◆ Source records ◆
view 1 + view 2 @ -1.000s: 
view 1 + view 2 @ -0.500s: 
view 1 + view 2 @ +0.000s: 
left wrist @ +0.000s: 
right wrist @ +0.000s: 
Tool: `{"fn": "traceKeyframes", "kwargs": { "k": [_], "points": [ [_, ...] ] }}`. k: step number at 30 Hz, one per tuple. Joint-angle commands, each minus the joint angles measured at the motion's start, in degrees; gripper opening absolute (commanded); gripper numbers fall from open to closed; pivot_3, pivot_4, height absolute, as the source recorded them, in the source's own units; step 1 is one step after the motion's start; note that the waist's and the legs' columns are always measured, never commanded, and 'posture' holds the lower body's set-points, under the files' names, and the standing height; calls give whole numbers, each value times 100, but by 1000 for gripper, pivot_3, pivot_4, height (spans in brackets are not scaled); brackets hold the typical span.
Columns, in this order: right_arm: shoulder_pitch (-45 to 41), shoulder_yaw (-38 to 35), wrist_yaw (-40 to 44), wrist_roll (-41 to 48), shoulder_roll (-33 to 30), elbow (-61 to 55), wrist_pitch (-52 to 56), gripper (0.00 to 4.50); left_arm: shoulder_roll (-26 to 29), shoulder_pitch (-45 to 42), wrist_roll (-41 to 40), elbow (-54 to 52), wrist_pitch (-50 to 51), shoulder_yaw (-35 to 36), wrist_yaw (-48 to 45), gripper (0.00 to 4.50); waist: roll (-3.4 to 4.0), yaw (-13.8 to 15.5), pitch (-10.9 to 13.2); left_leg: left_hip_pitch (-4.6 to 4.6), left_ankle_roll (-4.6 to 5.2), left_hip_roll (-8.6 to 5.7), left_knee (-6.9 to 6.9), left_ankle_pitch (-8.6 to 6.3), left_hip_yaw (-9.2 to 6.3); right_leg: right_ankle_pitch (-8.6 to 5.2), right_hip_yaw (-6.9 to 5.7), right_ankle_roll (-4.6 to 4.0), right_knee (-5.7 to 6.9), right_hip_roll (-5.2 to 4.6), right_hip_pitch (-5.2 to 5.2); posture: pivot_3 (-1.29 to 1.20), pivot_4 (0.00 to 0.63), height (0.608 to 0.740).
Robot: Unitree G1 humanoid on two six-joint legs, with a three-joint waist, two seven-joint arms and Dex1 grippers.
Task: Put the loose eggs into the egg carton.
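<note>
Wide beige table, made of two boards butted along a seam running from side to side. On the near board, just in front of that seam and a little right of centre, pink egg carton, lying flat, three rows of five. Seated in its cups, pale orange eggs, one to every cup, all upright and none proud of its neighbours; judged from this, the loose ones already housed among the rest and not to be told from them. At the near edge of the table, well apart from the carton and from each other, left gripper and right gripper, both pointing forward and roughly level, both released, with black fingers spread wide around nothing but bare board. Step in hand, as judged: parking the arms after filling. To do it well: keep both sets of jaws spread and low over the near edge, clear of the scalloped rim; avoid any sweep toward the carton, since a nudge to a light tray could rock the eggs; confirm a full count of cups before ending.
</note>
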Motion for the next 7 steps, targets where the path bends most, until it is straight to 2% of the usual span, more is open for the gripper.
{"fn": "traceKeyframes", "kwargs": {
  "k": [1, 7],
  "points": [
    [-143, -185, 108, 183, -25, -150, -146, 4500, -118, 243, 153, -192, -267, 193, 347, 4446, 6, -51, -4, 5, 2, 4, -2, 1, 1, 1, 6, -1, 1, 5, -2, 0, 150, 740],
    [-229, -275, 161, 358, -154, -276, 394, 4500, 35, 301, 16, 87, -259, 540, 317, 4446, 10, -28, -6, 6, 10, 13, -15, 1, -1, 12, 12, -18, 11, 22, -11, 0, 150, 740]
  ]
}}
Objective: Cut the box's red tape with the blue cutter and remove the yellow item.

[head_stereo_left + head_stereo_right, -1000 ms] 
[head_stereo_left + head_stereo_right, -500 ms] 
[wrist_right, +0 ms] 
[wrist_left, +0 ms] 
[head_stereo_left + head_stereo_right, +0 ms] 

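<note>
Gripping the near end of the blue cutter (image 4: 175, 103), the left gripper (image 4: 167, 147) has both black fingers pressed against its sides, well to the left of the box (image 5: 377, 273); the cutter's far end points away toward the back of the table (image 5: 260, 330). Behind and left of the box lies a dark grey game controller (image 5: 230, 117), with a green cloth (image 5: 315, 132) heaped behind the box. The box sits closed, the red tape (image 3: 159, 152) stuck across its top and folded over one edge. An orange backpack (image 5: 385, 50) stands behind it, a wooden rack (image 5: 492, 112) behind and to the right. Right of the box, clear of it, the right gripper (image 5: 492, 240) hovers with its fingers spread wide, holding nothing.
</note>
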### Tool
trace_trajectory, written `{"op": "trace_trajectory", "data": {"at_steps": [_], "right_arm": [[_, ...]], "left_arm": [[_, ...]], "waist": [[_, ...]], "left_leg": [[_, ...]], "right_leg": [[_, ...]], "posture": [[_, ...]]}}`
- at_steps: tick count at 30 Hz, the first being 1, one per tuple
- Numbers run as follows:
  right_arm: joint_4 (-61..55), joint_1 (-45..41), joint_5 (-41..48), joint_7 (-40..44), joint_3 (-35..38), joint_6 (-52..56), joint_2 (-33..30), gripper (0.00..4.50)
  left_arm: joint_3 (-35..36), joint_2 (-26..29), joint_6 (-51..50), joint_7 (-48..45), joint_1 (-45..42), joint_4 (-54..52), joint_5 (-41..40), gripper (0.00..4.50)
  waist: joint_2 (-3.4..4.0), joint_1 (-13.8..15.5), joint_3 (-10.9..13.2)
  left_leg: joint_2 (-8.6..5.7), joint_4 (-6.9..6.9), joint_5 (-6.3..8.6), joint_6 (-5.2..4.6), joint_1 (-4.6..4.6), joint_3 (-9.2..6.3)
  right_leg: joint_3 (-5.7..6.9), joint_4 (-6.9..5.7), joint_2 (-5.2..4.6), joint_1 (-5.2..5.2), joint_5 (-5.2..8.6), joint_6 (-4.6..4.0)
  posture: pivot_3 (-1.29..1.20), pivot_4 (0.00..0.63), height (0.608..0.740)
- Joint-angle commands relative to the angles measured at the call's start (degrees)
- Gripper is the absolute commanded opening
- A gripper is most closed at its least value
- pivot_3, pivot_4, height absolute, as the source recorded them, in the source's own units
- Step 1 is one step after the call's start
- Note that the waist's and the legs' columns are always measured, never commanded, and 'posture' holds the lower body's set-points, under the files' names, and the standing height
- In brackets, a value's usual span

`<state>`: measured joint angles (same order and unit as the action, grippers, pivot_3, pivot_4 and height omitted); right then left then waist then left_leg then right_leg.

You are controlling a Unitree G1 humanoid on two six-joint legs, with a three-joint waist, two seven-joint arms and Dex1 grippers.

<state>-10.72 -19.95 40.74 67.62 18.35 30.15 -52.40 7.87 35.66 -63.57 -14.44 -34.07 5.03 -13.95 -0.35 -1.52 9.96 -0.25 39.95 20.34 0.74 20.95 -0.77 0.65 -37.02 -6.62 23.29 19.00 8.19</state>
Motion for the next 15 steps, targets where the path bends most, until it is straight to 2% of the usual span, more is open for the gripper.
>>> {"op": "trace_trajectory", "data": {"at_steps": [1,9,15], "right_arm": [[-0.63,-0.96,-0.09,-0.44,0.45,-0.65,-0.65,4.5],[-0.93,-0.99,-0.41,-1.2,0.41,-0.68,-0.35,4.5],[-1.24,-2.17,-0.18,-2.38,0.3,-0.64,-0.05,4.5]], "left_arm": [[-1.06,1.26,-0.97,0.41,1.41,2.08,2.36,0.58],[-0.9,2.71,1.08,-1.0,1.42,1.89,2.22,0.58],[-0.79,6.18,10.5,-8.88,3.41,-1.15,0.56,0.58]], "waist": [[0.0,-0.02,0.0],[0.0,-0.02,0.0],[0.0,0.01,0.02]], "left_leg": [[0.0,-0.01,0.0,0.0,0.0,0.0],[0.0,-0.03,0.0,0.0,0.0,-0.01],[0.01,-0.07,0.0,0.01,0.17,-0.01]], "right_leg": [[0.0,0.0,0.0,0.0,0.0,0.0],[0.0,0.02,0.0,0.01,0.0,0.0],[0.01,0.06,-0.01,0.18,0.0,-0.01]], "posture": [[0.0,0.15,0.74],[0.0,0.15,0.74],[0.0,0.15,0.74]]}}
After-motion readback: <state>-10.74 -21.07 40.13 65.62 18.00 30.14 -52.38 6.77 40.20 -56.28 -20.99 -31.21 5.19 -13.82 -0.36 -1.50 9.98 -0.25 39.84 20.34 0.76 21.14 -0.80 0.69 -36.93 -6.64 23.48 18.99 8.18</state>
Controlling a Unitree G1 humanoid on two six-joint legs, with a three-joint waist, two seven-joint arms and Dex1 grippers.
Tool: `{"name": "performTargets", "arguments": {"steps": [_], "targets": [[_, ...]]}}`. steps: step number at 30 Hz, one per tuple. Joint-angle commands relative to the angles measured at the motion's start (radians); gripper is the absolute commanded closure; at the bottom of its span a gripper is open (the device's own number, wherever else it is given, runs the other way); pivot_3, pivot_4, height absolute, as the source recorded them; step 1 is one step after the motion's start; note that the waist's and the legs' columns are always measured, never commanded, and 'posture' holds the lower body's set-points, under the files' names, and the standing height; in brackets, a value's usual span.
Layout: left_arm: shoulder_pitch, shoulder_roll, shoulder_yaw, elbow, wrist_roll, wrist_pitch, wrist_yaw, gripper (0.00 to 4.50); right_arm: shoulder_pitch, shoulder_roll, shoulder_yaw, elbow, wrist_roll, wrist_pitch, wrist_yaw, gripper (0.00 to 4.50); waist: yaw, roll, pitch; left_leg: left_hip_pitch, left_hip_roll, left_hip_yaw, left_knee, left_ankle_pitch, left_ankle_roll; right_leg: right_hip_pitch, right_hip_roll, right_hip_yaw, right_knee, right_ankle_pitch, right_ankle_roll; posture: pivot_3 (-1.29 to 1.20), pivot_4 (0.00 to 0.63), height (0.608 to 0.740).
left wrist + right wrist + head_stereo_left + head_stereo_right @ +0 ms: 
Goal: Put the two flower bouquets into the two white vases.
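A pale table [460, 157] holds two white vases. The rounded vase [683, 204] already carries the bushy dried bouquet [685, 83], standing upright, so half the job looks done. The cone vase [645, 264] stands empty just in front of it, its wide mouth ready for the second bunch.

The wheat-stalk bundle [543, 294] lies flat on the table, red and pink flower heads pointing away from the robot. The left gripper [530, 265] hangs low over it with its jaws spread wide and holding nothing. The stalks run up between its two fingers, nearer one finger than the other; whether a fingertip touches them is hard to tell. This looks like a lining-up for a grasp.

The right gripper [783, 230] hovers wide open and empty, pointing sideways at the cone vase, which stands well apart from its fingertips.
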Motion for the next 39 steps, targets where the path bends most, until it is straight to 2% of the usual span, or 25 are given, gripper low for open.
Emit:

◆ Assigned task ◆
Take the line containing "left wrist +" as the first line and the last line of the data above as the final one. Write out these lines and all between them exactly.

◆ Exercise answer ◆
left wrist + right wrist + head_stereo_left + head_stereo_right @ +0 ms: 
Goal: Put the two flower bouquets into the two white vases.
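A pale table [460, 157] holds two white vases. The rounded vase [683, 204] already carries the bushy dried bouquet [685, 83], standing upright, so half the job looks done. The cone vase [645, 264] stands empty just in front of it, its wide mouth ready for the second bunch.

The wheat-stalk bundle [543, 294] lies flat on the table, red and pink flower heads pointing away from the robot. The left gripper [530, 265] hangs low over it with its jaws spread wide and holding nothing. The stalks run up between its two fingers, nearer one finger than the other; whether a fingertip touches them is hard to tell. This looks like a lining-up for a grasp.

The right gripper [783, 230] hovers wide open and empty, pointing sideways at the cone vase, which stands well apart from its fingertips.
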Motion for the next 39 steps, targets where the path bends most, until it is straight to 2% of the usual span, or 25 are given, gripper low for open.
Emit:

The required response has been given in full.